O dziwo ta prototypowa konstrukcja zasilana liquid petroleum gas czyli LPG przetrwala calodzienne katowanie i dawala rade innym! Niestety kilkukrotne pomylenie trasy Rajdu zaowocowalo znalezieniem sie na 12 miejscu w generalce i na trzecim w swojej klasie. Ale zabawa byla przednia - zarowno podczas wyscigu jak i podrozy na Pulawy :D
Zeby obnizyc koszty przejazdu zabralismy ze soba jeszcze jedna osobe - Macka. Ow kolega podczas podrozy spozyl duza ilosc piwa i zasnal. Obudzil sie jakies 20 km przed dotarciem do Pulaw i byl dosc mocno zdezorientowany.

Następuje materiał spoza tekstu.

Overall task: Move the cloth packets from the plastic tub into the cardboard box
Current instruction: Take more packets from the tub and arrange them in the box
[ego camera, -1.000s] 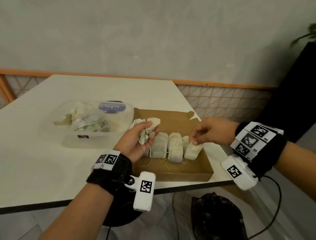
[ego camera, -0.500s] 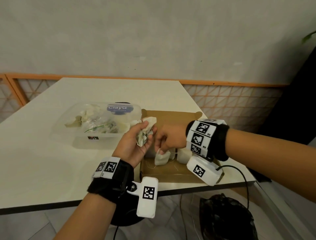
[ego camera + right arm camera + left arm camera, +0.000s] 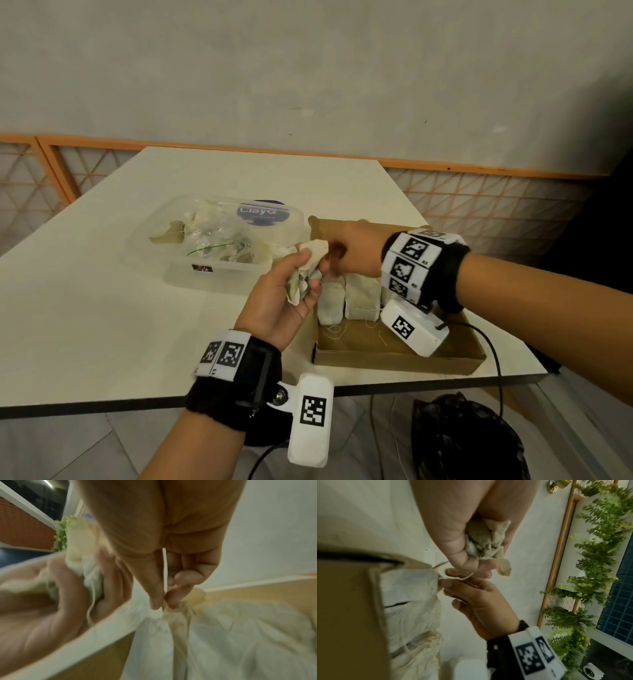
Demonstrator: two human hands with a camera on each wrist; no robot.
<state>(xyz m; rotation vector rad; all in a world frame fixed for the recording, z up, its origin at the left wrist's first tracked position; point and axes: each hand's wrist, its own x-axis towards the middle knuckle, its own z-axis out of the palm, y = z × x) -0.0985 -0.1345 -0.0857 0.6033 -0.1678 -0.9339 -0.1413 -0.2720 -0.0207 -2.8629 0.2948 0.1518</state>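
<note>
Cardboard box (image 3: 394, 354) has approx 3 packets (image 3: 361, 296) stood in a row; plastic tub (image 3: 191, 274) not empty. Left hand (image 3: 277, 301) clutches crumpled packet bunch (image 3: 305, 274) beside box; right hand (image 3: 349, 248) pinches a packet top inside box. Partway done.

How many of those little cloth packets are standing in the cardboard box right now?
2 show clearly, upright side by side: one packet at the cardboard box's left end, another packet right of it. The right hand and its wrist gear may hide more.
</note>
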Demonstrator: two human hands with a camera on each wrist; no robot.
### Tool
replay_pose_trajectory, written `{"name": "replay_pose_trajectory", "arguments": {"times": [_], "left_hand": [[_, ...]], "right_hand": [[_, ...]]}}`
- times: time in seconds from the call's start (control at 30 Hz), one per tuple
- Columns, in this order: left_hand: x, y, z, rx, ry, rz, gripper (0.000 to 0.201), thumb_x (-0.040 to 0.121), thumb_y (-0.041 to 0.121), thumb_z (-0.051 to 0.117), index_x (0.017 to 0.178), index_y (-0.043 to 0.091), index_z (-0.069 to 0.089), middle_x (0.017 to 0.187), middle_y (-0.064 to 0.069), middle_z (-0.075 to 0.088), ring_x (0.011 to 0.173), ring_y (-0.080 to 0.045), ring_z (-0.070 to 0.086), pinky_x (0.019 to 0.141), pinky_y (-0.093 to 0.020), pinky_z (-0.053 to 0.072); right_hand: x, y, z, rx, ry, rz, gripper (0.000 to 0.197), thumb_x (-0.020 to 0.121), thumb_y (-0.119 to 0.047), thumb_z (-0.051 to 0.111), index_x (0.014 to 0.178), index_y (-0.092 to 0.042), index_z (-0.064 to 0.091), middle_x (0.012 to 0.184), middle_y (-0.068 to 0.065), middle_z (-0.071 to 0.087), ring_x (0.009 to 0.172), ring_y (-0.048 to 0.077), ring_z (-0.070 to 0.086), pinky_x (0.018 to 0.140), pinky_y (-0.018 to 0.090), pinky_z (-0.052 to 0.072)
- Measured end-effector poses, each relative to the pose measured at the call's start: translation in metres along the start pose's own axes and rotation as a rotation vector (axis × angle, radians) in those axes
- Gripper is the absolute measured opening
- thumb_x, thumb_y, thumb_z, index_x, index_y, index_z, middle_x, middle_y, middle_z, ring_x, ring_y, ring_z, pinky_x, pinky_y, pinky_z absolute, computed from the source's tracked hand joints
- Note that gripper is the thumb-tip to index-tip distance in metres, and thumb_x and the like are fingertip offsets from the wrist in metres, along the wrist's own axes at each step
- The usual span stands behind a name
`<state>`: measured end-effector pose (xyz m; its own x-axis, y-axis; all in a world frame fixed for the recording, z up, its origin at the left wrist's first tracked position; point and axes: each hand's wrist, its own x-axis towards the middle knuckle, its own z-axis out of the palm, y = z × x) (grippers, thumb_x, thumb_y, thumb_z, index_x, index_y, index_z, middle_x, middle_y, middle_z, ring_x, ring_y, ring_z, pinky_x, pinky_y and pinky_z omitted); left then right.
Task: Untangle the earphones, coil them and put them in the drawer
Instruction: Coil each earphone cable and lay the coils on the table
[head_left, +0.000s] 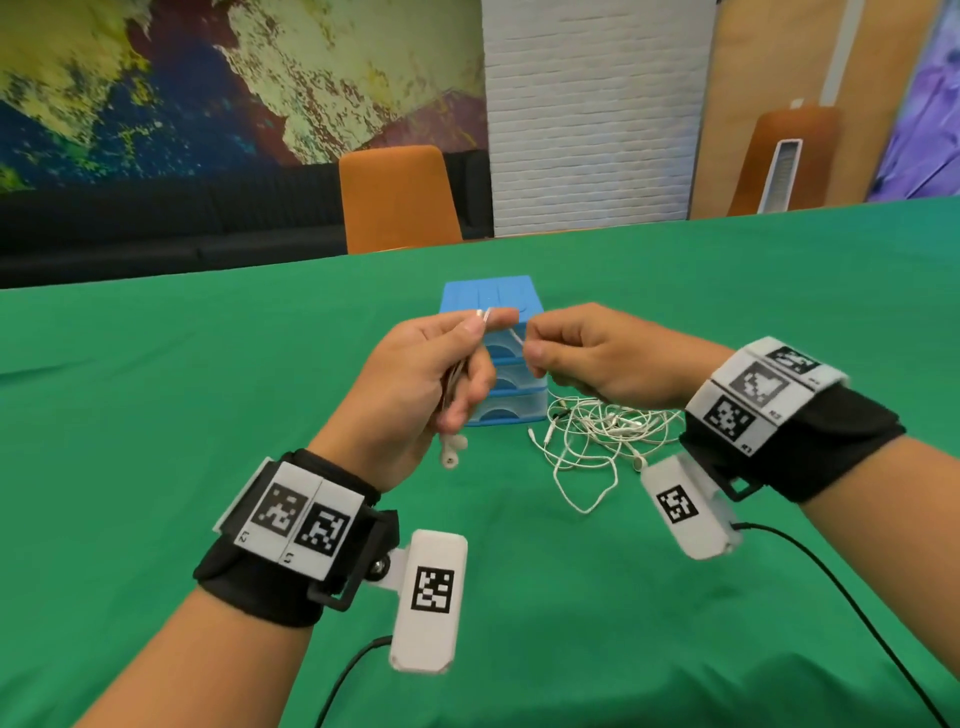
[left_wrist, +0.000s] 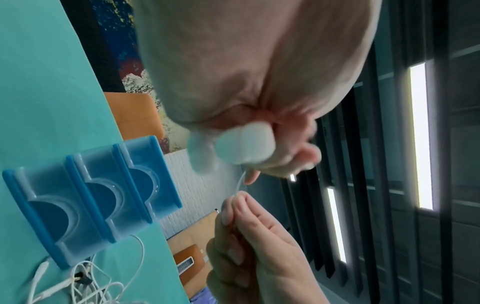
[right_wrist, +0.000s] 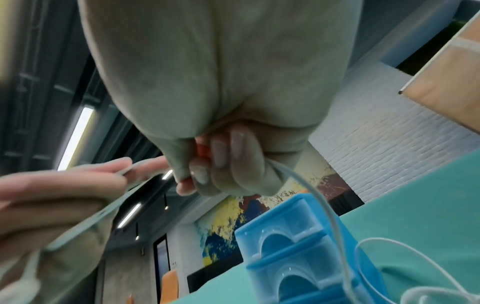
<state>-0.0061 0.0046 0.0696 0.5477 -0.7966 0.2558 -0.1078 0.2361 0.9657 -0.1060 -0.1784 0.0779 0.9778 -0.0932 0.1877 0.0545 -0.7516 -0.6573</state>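
In the head view my left hand (head_left: 480, 325) grips a folded bunch of white earphone cable (head_left: 454, 376) above the table, and two earbuds (head_left: 451, 451) hang below its fist. The right hand (head_left: 534, 345) pinches a short stretch of that same cable close beside the left fingertips. From the left wrist the earbuds (left_wrist: 244, 144) show under my palm, with the thin cable (left_wrist: 240, 183) running to the right hand (left_wrist: 241, 207). A tangled heap of white earphones (head_left: 597, 431) lies on the green cloth by the blue drawer unit (head_left: 491, 299), whose three drawers look closed.
The green table (head_left: 208, 389) stretches wide on both sides. An orange chair (head_left: 397, 197) stands behind its far edge. Black leads trail from both wrist cameras across the near cloth. In the right wrist view a cable (right_wrist: 324, 207) drops from my fist past the drawer unit (right_wrist: 285, 246).
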Motion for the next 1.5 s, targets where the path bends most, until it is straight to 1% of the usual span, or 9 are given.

Udalo nam sie mu wmowic ze wracamy spowrotem do Lodzi i jestesmy juz "po" Rajdzie. Nie mogl uwierzyc ze nie pamieta ostatnich dwoch dni wiec postanowil zadzwonic do swojej dziewczyny z pytaniem: "Czy dzis jest czwartek?" (w czwartek mielismy wracac). A ona ... potwierdzila. Zaluje ze nie bylo aparatu aby zrobic mu wtedy zdjecie :)
Kiedy dotarlismy na miejsce okazalo sie ze w jednej z zalog brakuje pilota, wiec nasz Maciek z radoscia zajal to stanowisko. Zajeli pierwsze miejsce w swojej klasie i bardzo wysokie w generalce!